**Required action:**
Although pictures appear in the entries below, leave them out and print exactly the lines from the first line through the line containing "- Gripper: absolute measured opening".

Stored data entries:
= Beginning of Section =

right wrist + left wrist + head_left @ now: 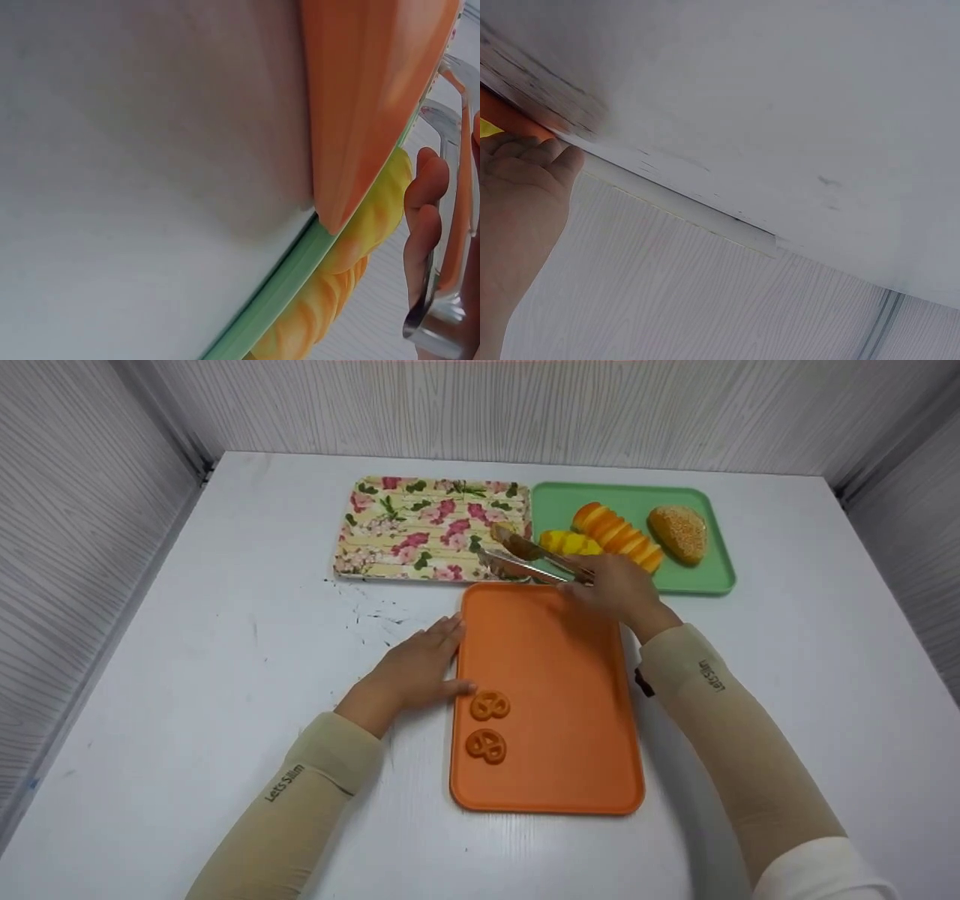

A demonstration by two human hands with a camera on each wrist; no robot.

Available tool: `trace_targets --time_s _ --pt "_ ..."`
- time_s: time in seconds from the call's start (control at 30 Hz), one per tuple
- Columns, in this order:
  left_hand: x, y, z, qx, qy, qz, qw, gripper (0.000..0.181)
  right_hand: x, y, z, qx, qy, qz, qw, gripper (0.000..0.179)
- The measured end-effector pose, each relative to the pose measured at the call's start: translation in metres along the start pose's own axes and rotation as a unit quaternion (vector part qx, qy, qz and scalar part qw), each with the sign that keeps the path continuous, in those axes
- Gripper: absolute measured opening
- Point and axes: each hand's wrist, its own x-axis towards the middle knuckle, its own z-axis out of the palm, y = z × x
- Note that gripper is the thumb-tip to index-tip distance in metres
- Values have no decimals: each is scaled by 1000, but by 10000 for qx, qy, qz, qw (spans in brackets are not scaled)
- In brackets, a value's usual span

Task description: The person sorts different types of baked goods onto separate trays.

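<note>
1. Right hand point(619, 589) is clamped on metal tongs point(547, 556), tips apart, hanging over the right end of the floral tray point(420, 532) near the table's point(187, 660) far edge.
2. Left hand point(420, 667) has its fingers pretty relaxed against the orange tray's point(551, 682) left edge.
3. Two pretzels point(490, 706) sit by that same edge, toward the near left corner.
4. Green tray point(705, 577) with a seeded bun point(681, 534) and orange slices point(619, 538): table's far edge, right of the floral one.

Toward the back of the white, dark-scuffed table point(187, 660), I see a rectangular green tray point(626, 499) bearing a row of orange slices point(616, 532) and a seed-covered brown bun point(680, 534); a grey wood-grained wall point(480, 412) rises behind.
</note>
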Motion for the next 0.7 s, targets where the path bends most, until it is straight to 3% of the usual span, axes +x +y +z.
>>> trace_targets --time_s 0.27,0.7 --pt "1 1 -1 -20 -37 -95 9999 93 -3 2 -2 363 47 -40 9993 62" --pt "0 0 0 -11 52 -24 10000 93 -25 4 -6 641 587 -508 9949 65"
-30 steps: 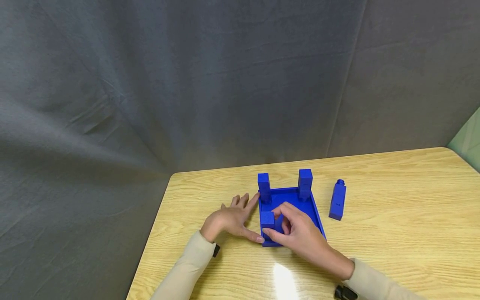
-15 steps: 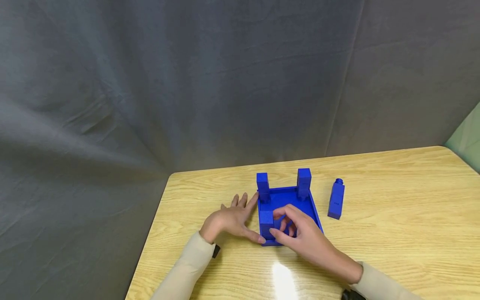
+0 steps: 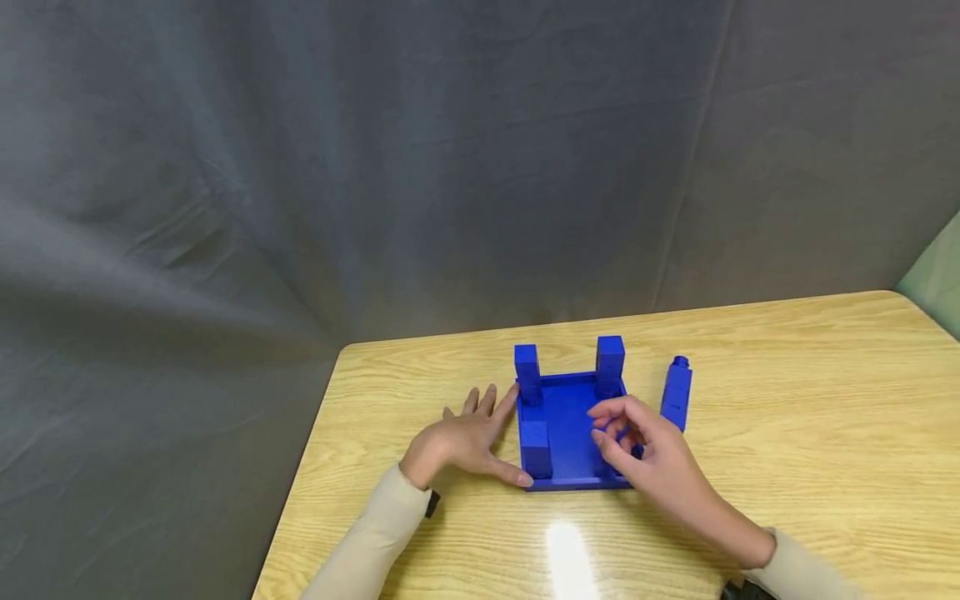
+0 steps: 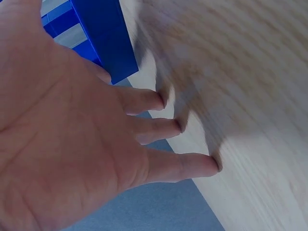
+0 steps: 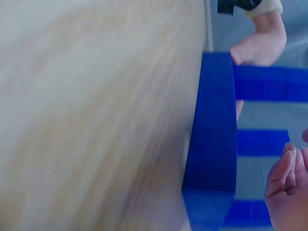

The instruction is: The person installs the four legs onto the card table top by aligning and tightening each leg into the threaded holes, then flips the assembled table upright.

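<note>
A square blue base with a raised rim [image 3: 581, 482] lies on the table. Blue square posts stand upright at three corners: far left [image 3: 528, 375], far right [image 3: 611, 367] and near left [image 3: 536, 454]. My left hand [image 3: 461, 437] is spread along the base's left side, thumb and index fingertip at its edge. The left wrist view shows its other fingertips [image 4: 214, 164] on the tabletop. My right hand [image 3: 652, 450] hovers over the base's right side, fingers loosely bent with nothing between them, and hides the near right corner.
Right of the base, a loose blue post [image 3: 677, 392] with a round threaded-looking end lies on the wooden table [image 3: 810, 417]. A grey cloth [image 3: 480, 167] hangs behind the table and along its left side.
My right hand has let go of the near left post and moved right, away from it. That post stays upright. The left hand keeps its place.
</note>
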Motion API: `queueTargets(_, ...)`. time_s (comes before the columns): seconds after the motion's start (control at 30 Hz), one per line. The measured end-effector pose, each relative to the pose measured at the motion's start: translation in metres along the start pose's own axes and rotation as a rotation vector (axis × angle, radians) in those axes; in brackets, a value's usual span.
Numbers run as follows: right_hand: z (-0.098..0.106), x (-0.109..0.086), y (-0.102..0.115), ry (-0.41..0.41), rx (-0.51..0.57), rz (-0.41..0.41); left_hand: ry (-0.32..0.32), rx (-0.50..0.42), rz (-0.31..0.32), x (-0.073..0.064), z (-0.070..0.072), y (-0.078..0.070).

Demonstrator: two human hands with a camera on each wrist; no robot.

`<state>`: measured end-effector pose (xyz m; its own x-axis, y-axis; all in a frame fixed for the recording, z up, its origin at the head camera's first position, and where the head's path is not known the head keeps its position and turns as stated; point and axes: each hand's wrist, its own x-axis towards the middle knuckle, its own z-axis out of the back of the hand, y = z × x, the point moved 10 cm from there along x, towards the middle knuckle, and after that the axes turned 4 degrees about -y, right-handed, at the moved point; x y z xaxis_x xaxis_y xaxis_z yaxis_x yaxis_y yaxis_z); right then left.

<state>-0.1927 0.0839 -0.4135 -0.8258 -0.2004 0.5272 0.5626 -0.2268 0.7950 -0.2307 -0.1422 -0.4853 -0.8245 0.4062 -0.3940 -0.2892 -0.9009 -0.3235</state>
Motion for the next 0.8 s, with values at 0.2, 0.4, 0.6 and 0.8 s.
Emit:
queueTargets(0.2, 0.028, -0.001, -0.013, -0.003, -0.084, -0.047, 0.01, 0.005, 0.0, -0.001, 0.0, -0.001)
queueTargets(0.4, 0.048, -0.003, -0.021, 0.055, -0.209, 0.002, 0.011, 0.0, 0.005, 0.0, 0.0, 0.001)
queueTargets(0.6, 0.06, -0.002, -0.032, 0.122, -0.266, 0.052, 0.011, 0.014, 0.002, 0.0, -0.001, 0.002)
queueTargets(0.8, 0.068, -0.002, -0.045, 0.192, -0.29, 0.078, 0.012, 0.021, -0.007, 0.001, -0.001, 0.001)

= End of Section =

**Result:**
right wrist + left wrist + head_left @ now: 

A demonstration by two human hands with a camera on each wrist; no robot.

Available tool: `trace_targets --time_s _ --pt "_ ..."`
- time_s: time in seconds from the call's start (control at 30 Hz), one per tuple
- Columns, in this order:
  left_hand: x, y, z, qx, qy, qz, qw, gripper (0.000..0.181)
  right_hand: x, y, z, qx, qy, qz, qw, gripper (0.000..0.179)
- The measured end-effector pose, each relative to the pose measured at the call's start: translation in metres along the start pose's own axes and rotation as a unit quaternion (vector part qx, qy, qz and scalar part qw), each with the sign that keeps the path continuous, in those axes
- Gripper: absolute measured opening

Nothing further is required for this exercise.